3

I have a TPL Dataflow pipeline where a target block is linked to two propagating blocks, which are then both linked to a source block. All are linked with PropagateCompletion = true. The first propagating block is linked with a filter accepting only even numbers, where the second accepts all the remaining messages.

After posting the last message, I set the first block to completed. There seems to be a race condition though. The final block seems to sometimes handle all of the values, but sometimes only the values that were accepted by the first propagating block and only a part of the values that were accepted by the second propagating block.

I feel there's a race condition. But I have no clue how to properly instruct the final source block that everything is completed, only after both of the propagating blocks that are linked to it, forwarded all of their messages.
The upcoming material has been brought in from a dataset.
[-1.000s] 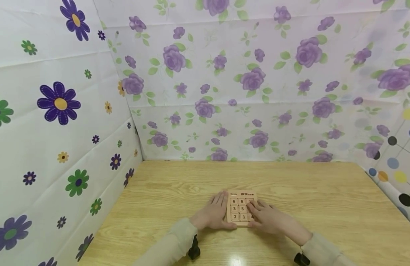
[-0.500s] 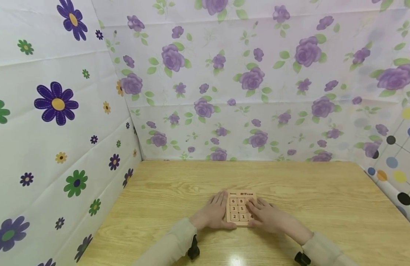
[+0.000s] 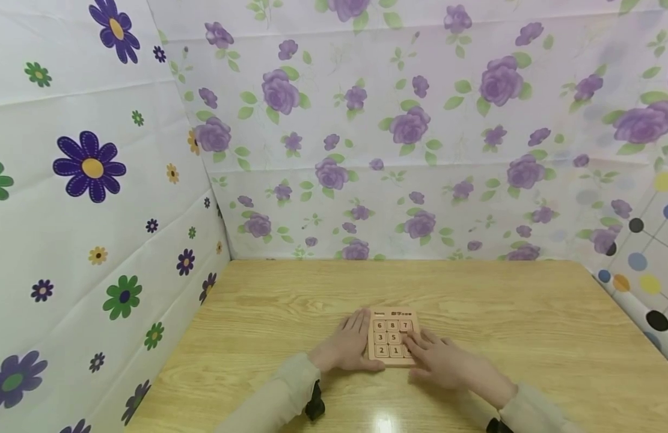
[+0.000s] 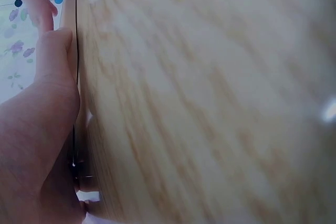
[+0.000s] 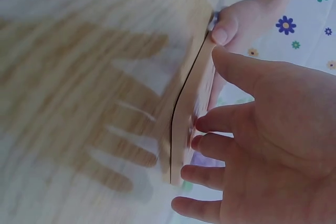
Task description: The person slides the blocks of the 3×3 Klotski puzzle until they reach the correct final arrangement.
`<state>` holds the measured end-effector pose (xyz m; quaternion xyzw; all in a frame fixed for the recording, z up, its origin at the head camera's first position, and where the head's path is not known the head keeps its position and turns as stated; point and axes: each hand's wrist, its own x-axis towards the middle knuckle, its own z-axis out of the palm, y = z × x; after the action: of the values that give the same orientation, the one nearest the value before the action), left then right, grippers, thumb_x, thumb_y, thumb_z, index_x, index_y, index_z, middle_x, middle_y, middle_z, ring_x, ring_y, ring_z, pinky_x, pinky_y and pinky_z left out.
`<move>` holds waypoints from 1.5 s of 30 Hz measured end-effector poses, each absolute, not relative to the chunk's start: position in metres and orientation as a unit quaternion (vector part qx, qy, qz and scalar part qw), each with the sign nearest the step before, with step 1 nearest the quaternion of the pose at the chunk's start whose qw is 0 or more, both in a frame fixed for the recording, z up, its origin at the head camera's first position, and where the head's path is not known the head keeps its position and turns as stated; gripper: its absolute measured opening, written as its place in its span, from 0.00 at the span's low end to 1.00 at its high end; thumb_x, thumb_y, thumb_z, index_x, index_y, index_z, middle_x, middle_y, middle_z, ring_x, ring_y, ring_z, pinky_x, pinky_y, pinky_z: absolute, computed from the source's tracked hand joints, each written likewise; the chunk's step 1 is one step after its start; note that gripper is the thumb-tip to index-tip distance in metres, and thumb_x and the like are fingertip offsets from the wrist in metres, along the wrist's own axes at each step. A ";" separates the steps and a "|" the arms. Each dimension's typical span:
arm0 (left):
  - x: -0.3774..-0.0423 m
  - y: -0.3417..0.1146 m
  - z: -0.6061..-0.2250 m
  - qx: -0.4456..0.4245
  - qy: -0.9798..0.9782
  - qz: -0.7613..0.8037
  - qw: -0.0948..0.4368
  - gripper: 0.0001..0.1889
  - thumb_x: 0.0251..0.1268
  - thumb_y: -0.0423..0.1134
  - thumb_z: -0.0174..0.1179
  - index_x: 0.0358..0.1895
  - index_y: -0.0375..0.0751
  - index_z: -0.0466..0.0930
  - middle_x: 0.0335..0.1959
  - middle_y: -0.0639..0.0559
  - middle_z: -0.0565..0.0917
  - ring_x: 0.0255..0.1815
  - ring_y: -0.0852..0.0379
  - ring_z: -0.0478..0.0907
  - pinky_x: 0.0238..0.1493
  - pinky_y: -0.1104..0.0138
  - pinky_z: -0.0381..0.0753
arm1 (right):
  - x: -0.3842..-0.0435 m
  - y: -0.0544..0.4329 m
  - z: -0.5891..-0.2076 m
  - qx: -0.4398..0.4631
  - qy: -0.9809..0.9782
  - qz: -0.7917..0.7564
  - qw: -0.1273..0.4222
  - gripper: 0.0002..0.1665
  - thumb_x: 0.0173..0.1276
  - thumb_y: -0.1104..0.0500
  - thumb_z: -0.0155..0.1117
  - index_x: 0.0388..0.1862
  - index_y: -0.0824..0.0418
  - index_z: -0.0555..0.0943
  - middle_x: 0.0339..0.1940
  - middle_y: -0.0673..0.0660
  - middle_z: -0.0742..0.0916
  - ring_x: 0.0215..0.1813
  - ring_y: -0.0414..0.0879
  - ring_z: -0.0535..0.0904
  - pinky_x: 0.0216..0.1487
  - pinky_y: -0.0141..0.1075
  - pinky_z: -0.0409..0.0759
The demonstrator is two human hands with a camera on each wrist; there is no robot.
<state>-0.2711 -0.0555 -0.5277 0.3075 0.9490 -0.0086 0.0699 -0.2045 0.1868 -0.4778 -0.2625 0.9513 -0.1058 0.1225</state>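
A wooden number slide puzzle (image 3: 393, 337) lies flat on the table, its tiles 6, 8, 7 in the far row. My left hand (image 3: 347, 344) braces the puzzle's near-left corner: straight fingers run along the left side, and the thumb lies at the front edge. My right hand (image 3: 444, 361) has its fingers extended over the right column, fingertips on the tiles there, covering most of the lower right tile. In the right wrist view, its thumb (image 5: 236, 69) is spread from the fingers, close to the puzzle's side (image 5: 181, 124).
The wood-grain table (image 3: 290, 294) reaches back to a cloth wall with purple roses (image 3: 334, 174). A flowered cloth (image 3: 85, 240) stands along the left side, and a dotted cloth (image 3: 637, 288) along the right.
My right hand has drawn slightly toward me and right, uncovering the 7 tile; its thumb has come off the puzzle's front edge. The left hand stays put.
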 end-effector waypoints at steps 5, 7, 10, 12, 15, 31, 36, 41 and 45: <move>-0.271 -0.056 -0.526 0.309 0.949 -0.012 0.068 0.65 0.51 0.82 0.44 0.77 0.32 0.35 0.79 0.38 0.41 0.81 0.45 0.41 0.78 0.53 0.52 | -0.201 0.185 -0.479 -0.258 0.952 -0.102 0.127 0.45 0.70 0.36 0.52 0.76 0.60 0.58 0.77 0.60 0.64 0.76 0.66 0.57 0.70 0.68 0.57; -0.270 -0.057 -0.525 0.310 0.948 -0.013 0.066 0.65 0.51 0.82 0.44 0.77 0.32 0.36 0.79 0.38 0.41 0.80 0.45 0.42 0.78 0.53 0.52 | -0.199 0.185 -0.479 -0.259 0.953 -0.098 0.125 0.44 0.70 0.36 0.52 0.76 0.60 0.59 0.76 0.61 0.65 0.75 0.66 0.58 0.70 0.67 0.58; -0.270 -0.057 -0.524 0.312 0.948 -0.012 0.062 0.64 0.52 0.81 0.44 0.77 0.31 0.37 0.79 0.37 0.43 0.80 0.44 0.43 0.78 0.53 0.53 | -0.196 0.185 -0.478 -0.262 0.953 -0.090 0.121 0.44 0.69 0.36 0.53 0.75 0.61 0.61 0.75 0.61 0.67 0.75 0.66 0.59 0.70 0.66 0.60; -0.270 -0.058 -0.524 0.313 0.948 -0.011 0.062 0.64 0.52 0.81 0.44 0.77 0.31 0.37 0.79 0.37 0.42 0.80 0.44 0.43 0.78 0.53 0.53 | -0.193 0.186 -0.478 -0.266 0.953 -0.085 0.117 0.45 0.69 0.35 0.53 0.75 0.61 0.61 0.75 0.62 0.67 0.75 0.65 0.59 0.69 0.66 0.61; -0.270 -0.058 -0.523 0.314 0.947 -0.010 0.061 0.64 0.52 0.81 0.44 0.77 0.30 0.38 0.79 0.36 0.43 0.80 0.44 0.43 0.78 0.53 0.53 | -0.189 0.186 -0.477 -0.268 0.953 -0.085 0.113 0.45 0.68 0.35 0.54 0.74 0.61 0.62 0.74 0.62 0.68 0.75 0.66 0.60 0.68 0.67 0.62; -0.269 -0.057 -0.522 0.312 0.947 -0.008 0.070 0.65 0.52 0.82 0.44 0.77 0.31 0.37 0.79 0.36 0.42 0.80 0.44 0.42 0.78 0.53 0.52 | -0.183 0.185 -0.478 -0.270 0.948 -0.102 0.137 0.45 0.69 0.36 0.54 0.75 0.61 0.61 0.75 0.62 0.66 0.76 0.65 0.57 0.70 0.67 0.60; -0.269 -0.058 -0.524 0.311 0.948 -0.008 0.071 0.65 0.52 0.82 0.43 0.77 0.31 0.36 0.79 0.37 0.41 0.80 0.44 0.41 0.78 0.53 0.51 | -0.184 0.185 -0.476 -0.275 0.945 -0.109 0.136 0.46 0.68 0.36 0.55 0.74 0.63 0.61 0.75 0.63 0.66 0.75 0.66 0.58 0.69 0.68 0.60; -0.269 -0.057 -0.525 0.309 0.949 -0.007 0.070 0.65 0.51 0.82 0.44 0.77 0.32 0.36 0.79 0.37 0.42 0.80 0.45 0.41 0.78 0.53 0.52 | -0.185 0.185 -0.475 -0.277 0.946 -0.110 0.130 0.45 0.68 0.37 0.55 0.74 0.63 0.61 0.75 0.64 0.67 0.75 0.67 0.59 0.67 0.69 0.61; -0.269 -0.057 -0.525 0.309 0.948 -0.009 0.071 0.65 0.52 0.82 0.44 0.77 0.32 0.35 0.79 0.38 0.41 0.81 0.45 0.40 0.78 0.54 0.51 | -0.186 0.184 -0.475 -0.271 0.948 -0.111 0.128 0.44 0.70 0.36 0.52 0.74 0.63 0.61 0.75 0.64 0.66 0.74 0.68 0.59 0.67 0.70 0.60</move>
<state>-0.2695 -0.0565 -0.5250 0.3095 0.9482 -0.0087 0.0707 -0.1859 0.1837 -0.4745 -0.2706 0.9477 -0.1113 0.1277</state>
Here's my code stripped down to a simple example:

    internal static class Program
    {
        public static async Task Main(string[] args)
        {
            var linkOptions = new DataflowLinkOptions
            {
                PropagateCompletion = true
            };
            var bufferBlock = new BufferBlock<int>();
            var fork1 = new TransformBlock<int, int>(n => n);
            var fork2 = new TransformBlock<int, int>(n =>
            {
                Thread.Sleep(100);
                return n;
            });
            var printBlock = new ActionBlock<int>(Console.WriteLine);

            bufferBlock.LinkTo(fork1, linkOptions, n => n % 2 == 0);
            bufferBlock.LinkTo(fork2, linkOptions, n => n % 2 != 0);
            
            fork1.LinkTo(printBlock, linkOptions);
            fork2.LinkTo(printBlock, linkOptions);
            
            for (var n = 1; n <= 10; ++n)
            {
                bufferBlock.Post(n);
            }
            bufferBlock.Complete();

            await printBlock.Completion;
        }
    }

This outputs:

2
4
6
8
10

And I want it to output:

2
4
6
8
10
1
3
5
7
9
Tohnmeister
  • 468
  • 1
  • 5
  • 14

3 Answers3

2

There is a diamond in your dataflow graph that causes the completion to propagate faster by either of two branches making the final block complete prematurely.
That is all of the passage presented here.